*Problem to solve*. Once you have read the listing, print all of it word for word.

*Extracted data*.
□ □ □ □

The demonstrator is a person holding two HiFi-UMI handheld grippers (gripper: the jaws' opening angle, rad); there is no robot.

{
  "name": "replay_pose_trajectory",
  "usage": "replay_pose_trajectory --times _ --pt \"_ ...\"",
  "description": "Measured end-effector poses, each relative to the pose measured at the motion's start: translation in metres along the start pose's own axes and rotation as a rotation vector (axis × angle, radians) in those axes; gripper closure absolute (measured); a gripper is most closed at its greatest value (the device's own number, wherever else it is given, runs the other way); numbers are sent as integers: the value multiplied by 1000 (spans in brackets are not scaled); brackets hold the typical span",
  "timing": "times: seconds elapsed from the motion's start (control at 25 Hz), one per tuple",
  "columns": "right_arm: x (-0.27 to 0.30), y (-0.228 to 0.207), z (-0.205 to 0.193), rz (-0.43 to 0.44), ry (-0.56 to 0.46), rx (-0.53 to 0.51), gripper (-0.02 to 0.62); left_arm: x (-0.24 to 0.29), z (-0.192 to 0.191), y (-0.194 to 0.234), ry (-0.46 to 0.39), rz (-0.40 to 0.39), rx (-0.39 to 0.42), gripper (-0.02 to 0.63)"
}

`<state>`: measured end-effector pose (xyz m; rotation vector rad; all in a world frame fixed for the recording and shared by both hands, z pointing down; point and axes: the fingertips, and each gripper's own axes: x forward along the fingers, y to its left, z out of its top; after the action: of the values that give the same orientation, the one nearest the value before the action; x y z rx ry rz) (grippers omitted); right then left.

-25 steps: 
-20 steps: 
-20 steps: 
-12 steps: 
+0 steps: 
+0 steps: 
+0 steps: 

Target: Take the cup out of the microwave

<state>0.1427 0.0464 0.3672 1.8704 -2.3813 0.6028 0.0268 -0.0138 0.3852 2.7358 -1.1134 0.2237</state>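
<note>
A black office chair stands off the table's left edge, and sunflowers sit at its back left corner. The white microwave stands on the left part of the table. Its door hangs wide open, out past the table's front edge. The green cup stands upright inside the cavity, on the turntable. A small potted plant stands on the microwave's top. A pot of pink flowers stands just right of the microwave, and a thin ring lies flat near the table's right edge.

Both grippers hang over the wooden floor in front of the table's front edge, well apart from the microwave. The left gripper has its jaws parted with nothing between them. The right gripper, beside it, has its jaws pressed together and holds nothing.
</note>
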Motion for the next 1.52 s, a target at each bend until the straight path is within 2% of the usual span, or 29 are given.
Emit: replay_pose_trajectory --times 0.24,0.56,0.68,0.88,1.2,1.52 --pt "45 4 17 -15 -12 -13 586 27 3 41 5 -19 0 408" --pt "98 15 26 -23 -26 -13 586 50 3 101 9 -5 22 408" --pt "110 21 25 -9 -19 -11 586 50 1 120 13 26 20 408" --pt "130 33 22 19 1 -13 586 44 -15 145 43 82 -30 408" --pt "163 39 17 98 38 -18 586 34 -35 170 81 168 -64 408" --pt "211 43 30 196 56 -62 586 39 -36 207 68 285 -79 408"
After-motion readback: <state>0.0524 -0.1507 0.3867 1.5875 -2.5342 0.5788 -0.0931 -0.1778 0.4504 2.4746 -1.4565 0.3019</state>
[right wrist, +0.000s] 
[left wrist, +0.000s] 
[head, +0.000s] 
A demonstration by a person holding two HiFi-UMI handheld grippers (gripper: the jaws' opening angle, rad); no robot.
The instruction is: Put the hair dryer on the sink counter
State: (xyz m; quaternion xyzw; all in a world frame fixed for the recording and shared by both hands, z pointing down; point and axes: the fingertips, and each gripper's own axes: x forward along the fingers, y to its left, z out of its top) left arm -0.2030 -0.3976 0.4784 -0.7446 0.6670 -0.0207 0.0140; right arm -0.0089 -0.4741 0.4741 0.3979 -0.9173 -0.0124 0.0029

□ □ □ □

*Written solution*.
The demonstrator is a person holding two HiFi-UMI handheld grippers (gripper: the jaws' opening angle, rad); there is no robot.

{
  "name": "replay_pose_trajectory",
  "usage": "replay_pose_trajectory --times _ --pt \"_ ...\"",
  "description": "Measured end-effector poses, each relative to the pose measured at the motion's start: translation in metres along the start pose's own axes and rotation as a rotation vector (axis × angle, radians) in those axes; gripper closure absolute (measured); a gripper is most closed at its greatest value (the device's own number, wherever else it is given, runs the other way); numbers are sent as integers: the value multiplied by 1000 (spans in brackets are not scaled); brackets hold the typical span",
  "timing": "times: seconds elapsed from the motion's start (control at 25 Hz), one per tuple",
  "columns": "right_arm: x (-0.27 to 0.30), y (-0.228 to 0.207), z (-0.205 to 0.193), rz (-0.43 to 0.44), ry (-0.56 to 0.46), rx (-0.53 to 0.51), gripper (-0.02 to 0.62); left_arm: x (-0.24 to 0.29), z (-0.192 to 0.191), y (-0.194 to 0.234), ry (-0.46 to 0.39), rz (-0.40 to 0.39), rx (-0.39 to 0.42), gripper (-0.02 to 0.63)"
}

`<state>`: measured end-effector pose (xyz m; rotation vector rad; all in a world frame fixed for the recording and shared by both hands, z pointing down; point and axes: the fingertips, and each gripper's own axes: x forward along the fingers, y to its left, z out of its top; after the action: of the values that give the same orientation, the one nearest the value before the action; x y z rx ry rz) (grippers omitted); right then left.

-25 steps: 
-20 steps: 
-20 steps: 
-12 steps: 
+0 steps: 
+0 steps: 
+0 steps: 

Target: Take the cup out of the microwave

<state>0.1427 0.0464 0.3672 1.8704 -2.3813 0.6028 0.0268 -0.0138 0.3852 2.7358 -1.1134 0.2237</state>
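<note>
A black office chair stands off the table's left edge, and sunflowers sit at its back left corner. The white microwave stands on the left part of the table. Its door hangs wide open, out past the table's front edge. The green cup stands upright inside the cavity, on the turntable. A small potted plant stands on the microwave's top. A pot of pink flowers stands just right of the microwave, and a thin ring lies flat near the table's right edge.

Both grippers hang over the wooden floor in front of the table's front edge, well apart from the microwave. The left gripper has its jaws parted with nothing between them. The right gripper, beside it, has its jaws pressed together and holds nothing.
</note>
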Motion for the next 1.52 s, a target at each bend until the straight path is within 2% of the usual span, or 29 are given.
Emit: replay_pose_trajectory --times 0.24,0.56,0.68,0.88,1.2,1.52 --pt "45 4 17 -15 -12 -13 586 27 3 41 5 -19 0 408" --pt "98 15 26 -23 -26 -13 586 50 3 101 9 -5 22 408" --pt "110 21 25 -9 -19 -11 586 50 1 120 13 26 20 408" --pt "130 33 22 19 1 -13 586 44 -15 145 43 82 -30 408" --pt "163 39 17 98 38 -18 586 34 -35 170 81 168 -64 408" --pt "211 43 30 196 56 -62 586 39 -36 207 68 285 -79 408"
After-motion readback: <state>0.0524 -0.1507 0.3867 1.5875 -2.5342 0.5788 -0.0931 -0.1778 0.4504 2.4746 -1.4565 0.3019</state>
[right wrist, +0.000s] 
[left wrist, +0.000s] 
[head, +0.000s] 
A demonstration by a person holding two HiFi-UMI handheld grippers (gripper: the jaws' opening angle, rad); no robot.
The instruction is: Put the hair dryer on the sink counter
State: (xyz m; quaternion xyzw; all in a world frame fixed for the recording and shared by both hands, z pointing down; point and axes: the fingertips, and each gripper's own axes: x forward along the fingers, y to its left, z out of its top) left arm -0.2030 -0.3976 0.4784 -0.7446 0.6670 -0.0207 0.0140; right arm -0.0089 -0.4741 0.4741 0.3979 -0.9173 -0.0124 0.0029

This completes the response.